Good looking fish.. 

How far out, what type of bait ?


----------



## Blake R. (Mar 17, 2009)

Awesome fish man. Also interested to know how far out and was this Navarre?


----------



## CZECHDAVE (Aug 1, 2012)

It was about 1/2 mile out from east jetties,Destin


----------



## Kayak Rookie (Mar 15, 2011)

Nice catch I need to get out more if these are around.


----------



## steve1029 (Feb 8, 2012)

great job on that sweet tuna


----------



## Caddy Yakker (May 21, 2011)

JD7.62 said:


> Im so jealous. Ive spent so much time out there but have yet to hang into a sail or tuna. Youd think by now I would have at least had one accidently run into my bait.


I'm with you man I have spent so much time out there....mahi but no tuna or sails. It will happen! Hell I lost a 30 lb cobe during the spring gckfa tourney and that still haunts me.....as soon as these seas calm groupa is gonna be my target!


----------



## pimpfist (Mar 12, 2012)

Awesome!!! What lure / bait did it hit? You say you were taking a break?


----------



## Stressless (Oct 2, 2007)

Nice job getting him in the boat! They fight so hard from a yak - Sweet!

Cheers,
Stressless


----------



## devinsdad (Mar 31, 2010)

That is awesome. My wife bought me an Ocean Kayak earlier in the year and I am so wanting to get it rigged to fish offshore in it. Never have caught a tuna in my life and want one so badly!

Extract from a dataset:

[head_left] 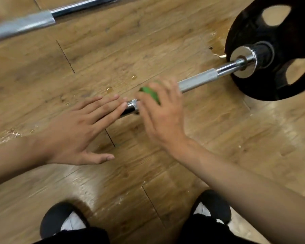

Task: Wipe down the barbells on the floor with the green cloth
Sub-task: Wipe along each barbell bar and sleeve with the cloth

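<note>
The right hand (161, 113) curls round the green cloth (151, 94), wrapped on the barbell shaft (199, 80) running toward two o'clock. The left hand (77, 131), fingers straight, presses the bar's near end, likely to stop it rolling.

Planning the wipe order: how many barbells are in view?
2. The near barbell crosses the middle, a black plate on its right end; the far barbell lies across the top left. More may lie outside the frame.

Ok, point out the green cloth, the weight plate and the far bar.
green cloth (149, 93): head view, the exposed green fold.
weight plate (293, 41): head view, black face between the cutouts.
far bar (25, 25): head view, matte grey grip section.
</note>
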`<move>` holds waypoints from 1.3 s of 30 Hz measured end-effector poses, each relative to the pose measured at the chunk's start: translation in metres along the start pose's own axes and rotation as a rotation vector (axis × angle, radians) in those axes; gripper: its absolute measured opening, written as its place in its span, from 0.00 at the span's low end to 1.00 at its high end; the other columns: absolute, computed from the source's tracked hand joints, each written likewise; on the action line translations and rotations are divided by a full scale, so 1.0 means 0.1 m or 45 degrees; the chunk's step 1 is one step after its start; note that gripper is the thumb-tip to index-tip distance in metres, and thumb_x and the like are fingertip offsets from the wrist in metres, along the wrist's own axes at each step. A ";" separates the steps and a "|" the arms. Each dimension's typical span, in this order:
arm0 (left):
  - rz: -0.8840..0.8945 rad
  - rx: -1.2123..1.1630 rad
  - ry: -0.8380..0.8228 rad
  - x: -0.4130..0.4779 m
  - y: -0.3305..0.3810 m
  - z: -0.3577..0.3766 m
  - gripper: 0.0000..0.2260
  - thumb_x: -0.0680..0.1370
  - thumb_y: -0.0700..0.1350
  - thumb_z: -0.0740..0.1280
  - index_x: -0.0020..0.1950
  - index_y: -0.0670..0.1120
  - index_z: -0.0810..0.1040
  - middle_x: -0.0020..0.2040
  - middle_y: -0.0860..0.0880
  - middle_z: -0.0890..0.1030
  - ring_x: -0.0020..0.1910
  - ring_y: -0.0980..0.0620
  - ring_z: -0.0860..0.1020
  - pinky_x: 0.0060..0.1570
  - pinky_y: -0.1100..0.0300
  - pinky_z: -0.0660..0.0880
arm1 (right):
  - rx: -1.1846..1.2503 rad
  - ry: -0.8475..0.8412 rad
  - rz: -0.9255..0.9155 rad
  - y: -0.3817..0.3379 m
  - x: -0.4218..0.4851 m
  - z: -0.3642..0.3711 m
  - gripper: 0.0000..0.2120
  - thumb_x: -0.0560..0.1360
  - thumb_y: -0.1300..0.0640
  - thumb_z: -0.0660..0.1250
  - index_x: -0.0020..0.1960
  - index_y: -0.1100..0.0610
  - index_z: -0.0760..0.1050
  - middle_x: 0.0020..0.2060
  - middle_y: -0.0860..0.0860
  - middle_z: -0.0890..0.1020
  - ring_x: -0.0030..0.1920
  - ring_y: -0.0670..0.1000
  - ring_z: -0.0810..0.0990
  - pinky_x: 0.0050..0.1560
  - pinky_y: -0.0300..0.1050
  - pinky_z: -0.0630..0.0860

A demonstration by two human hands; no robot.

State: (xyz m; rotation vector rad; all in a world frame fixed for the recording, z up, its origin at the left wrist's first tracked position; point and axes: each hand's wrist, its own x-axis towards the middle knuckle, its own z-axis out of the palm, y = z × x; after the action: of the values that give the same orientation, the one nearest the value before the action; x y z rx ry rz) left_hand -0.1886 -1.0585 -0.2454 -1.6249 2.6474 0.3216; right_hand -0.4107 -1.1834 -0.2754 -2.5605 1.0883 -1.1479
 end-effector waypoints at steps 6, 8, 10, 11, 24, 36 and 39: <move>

Probably wont be this year, but next year I hope to join you guys for a few trips. Shark Fishing has always been my thing but the kayak fever is strong with this one!


----------



## CZECHDAVE (Aug 1, 2012)

Pimpfist,yeah man,it was rapala lure,5 1/2 inch,he hit that when i stop to open my beer,then Saturday we find them again so i cast there and right when the lure hit the water i got another one,but this one was fighter,i pull him up three times on the side of my yak but he always take of,my buddy was trying to help me but the joker broke my line,they are out there,cant wait for the storm to blow over


----------



## Stressless (Oct 2, 2007)

Rapala and Yozuri both work basically a shallow - mid depth trolling lure I haven't caught on a rigged jethead but I drag it as well.


----------



## amarcafina (Aug 24, 2008)

:whistling::whistling::whistling: B S allert


----------



## Caddy Yakker (May 21, 2011)

amarcafina said:


> :whistling::whistling::whistling: B S allert


???


----------



## Blake R. (Mar 17, 2009)

amarcafina said:


> :whistling::whistling::whistling: B S allert


Not going off nearly as loud as the D-bag alert.


----------